- Required work -
Repeat the following data exactly, omitting pictures.

- Data excerpt -
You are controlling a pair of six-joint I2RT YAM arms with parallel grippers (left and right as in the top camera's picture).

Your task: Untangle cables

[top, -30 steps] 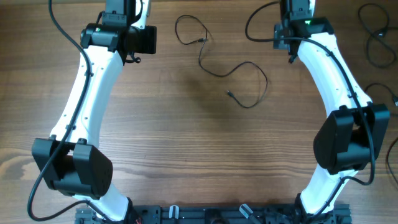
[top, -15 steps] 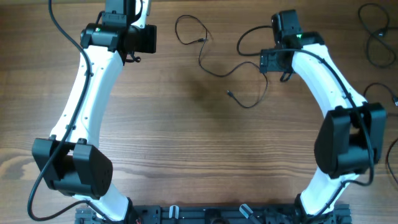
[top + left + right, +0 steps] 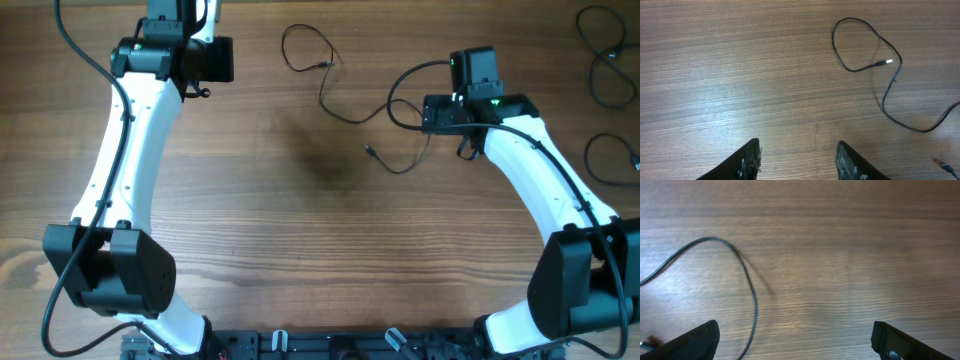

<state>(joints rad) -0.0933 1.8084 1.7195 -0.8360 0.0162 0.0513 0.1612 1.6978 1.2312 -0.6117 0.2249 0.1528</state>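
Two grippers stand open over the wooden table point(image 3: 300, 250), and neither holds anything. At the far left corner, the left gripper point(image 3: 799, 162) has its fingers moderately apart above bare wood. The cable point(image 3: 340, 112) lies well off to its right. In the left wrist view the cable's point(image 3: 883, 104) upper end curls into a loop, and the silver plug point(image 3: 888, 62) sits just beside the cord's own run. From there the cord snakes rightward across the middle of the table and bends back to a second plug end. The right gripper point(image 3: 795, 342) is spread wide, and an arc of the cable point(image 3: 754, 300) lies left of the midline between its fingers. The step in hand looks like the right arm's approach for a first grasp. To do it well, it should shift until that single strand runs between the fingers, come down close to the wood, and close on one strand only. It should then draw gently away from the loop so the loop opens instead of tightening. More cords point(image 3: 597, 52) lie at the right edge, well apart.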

- Solution below -
You are controlling a pair of six-joint I2RT YAM arms with parallel grippers (left and right as in the top camera's picture).

Your task: Untangle cables

[top, -30 steps] 
[top, -15 steps] 
[top + left + right, +0 steps] 

<state>(joints rad) -0.0933 1.8084 1.7195 -0.8360 0.0162 0.0513 0.1612 1.6978 1.2312 -0.6117 0.2249 0.1528</state>
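Two grippers stand open over the wooden table point(image 3: 300, 250), and neither holds anything. At the far left corner, the left gripper point(image 3: 799, 162) has its fingers moderately apart above bare wood. The cable point(image 3: 340, 112) lies well off to its right. In the left wrist view the cable's point(image 3: 883, 104) upper end curls into a loop, and the silver plug point(image 3: 888, 62) sits just beside the cord's own run. From there the cord snakes rightward across the middle of the table and bends back to a second plug end. The right gripper point(image 3: 795, 342) is spread wide, and an arc of the cable point(image 3: 754, 300) lies left of the midline between its fingers. The step in hand looks like the right arm's approach for a first grasp. To do it well, it should shift until that single strand runs between the fingers, come down close to the wood, and close on one strand only. It should then draw gently away from the loop so the loop opens instead of tightening. More cords point(image 3: 597, 52) lie at the right edge, well apart.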

The output above is the complete answer.